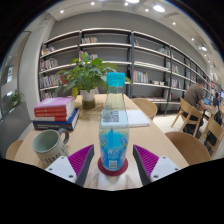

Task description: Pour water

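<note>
A clear water bottle (113, 125) with a blue cap and blue label stands upright on a dark red coaster (112, 167) on the wooden table (90, 135). My gripper (112, 163) is open; the bottle stands between the purple pads (80, 160) with a gap at each side. A grey-green mug (47, 146) sits on the table to the left of the left finger.
A stack of books (56, 112) lies behind the mug, and a potted plant (87, 76) stands at the table's far end. An open book (125, 117) lies behind the bottle. Wooden chairs (188, 146) stand at right, where a person (198, 98) sits. Bookshelves (110, 55) line the back wall.
</note>
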Demonstrator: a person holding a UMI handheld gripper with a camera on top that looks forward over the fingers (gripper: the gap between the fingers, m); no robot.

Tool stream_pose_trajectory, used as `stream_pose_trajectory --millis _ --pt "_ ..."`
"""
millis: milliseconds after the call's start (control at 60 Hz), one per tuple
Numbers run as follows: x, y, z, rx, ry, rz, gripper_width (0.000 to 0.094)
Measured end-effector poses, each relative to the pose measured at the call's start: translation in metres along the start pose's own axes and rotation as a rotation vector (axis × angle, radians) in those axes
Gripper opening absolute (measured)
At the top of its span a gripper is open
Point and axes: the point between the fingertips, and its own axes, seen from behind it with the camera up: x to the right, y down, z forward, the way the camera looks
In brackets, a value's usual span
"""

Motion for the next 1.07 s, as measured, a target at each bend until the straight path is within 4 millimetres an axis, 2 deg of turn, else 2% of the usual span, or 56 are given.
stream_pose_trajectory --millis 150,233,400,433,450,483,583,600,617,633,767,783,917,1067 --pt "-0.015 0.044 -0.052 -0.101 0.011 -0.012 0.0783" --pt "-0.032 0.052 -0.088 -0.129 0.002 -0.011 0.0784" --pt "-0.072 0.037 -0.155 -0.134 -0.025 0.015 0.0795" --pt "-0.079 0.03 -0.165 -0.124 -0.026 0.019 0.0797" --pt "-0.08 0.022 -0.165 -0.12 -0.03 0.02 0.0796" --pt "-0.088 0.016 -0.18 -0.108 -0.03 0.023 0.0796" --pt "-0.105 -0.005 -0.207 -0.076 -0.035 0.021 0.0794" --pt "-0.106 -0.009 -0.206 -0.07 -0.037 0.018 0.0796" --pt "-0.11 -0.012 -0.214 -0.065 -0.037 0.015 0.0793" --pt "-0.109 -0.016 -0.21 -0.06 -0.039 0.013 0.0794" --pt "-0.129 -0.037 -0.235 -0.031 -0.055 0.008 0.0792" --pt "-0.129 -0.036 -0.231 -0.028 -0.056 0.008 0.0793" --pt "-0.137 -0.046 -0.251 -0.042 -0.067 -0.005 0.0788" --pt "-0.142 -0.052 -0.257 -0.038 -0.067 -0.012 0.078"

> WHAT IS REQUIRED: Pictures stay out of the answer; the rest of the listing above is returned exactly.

> EXERCISE OUTPUT:
Task description: Pour water

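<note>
A clear water bottle (113, 125) with a blue cap and blue label stands upright on a dark red coaster (112, 167) on the wooden table (90, 135). My gripper (112, 163) is open; the bottle stands between the purple pads (80, 160) with a gap at each side. A grey-green mug (47, 146) sits on the table to the left of the left finger.
A stack of books (56, 112) lies behind the mug, and a potted plant (87, 76) stands at the table's far end. An open book (125, 117) lies behind the bottle. Wooden chairs (188, 146) stand at right, where a person (198, 98) sits. Bookshelves (110, 55) line the back wall.
</note>
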Demonstrator: a person holding a UMI handheld gripper with a camera on top that looks forward over the fingers (gripper: the gap between the fingers, m); no robot.

Tool stream_pose_trajectory, used as `stream_pose_trajectory --millis _ --pt "_ ..."`
"""
millis: milliseconds after the call's start (control at 60 Hz), one per tuple
Numbers run as follows: x, y, z, rx, ry, rz, gripper_width (0.000 to 0.094)
Measured end-effector poses, each relative to the pose measured at the call's start: translation in metres along the start pose's own axes and rotation as a rotation vector (axis × angle, radians) in those axes
Gripper opening absolute (measured)
At the top of its span a gripper is open
Point and axes: the point between the fingertips, and its own axes, seen from behind it with the camera up: x to the right, y down, z forward, the way the camera looks
In brackets, a value's usual span
"""

Motion for the next 1.07 s, as measured, a target at each bend until the straight path is within 4 millimetres an axis, 2 deg of turn, else 2% of the usual span, or 56 are given.
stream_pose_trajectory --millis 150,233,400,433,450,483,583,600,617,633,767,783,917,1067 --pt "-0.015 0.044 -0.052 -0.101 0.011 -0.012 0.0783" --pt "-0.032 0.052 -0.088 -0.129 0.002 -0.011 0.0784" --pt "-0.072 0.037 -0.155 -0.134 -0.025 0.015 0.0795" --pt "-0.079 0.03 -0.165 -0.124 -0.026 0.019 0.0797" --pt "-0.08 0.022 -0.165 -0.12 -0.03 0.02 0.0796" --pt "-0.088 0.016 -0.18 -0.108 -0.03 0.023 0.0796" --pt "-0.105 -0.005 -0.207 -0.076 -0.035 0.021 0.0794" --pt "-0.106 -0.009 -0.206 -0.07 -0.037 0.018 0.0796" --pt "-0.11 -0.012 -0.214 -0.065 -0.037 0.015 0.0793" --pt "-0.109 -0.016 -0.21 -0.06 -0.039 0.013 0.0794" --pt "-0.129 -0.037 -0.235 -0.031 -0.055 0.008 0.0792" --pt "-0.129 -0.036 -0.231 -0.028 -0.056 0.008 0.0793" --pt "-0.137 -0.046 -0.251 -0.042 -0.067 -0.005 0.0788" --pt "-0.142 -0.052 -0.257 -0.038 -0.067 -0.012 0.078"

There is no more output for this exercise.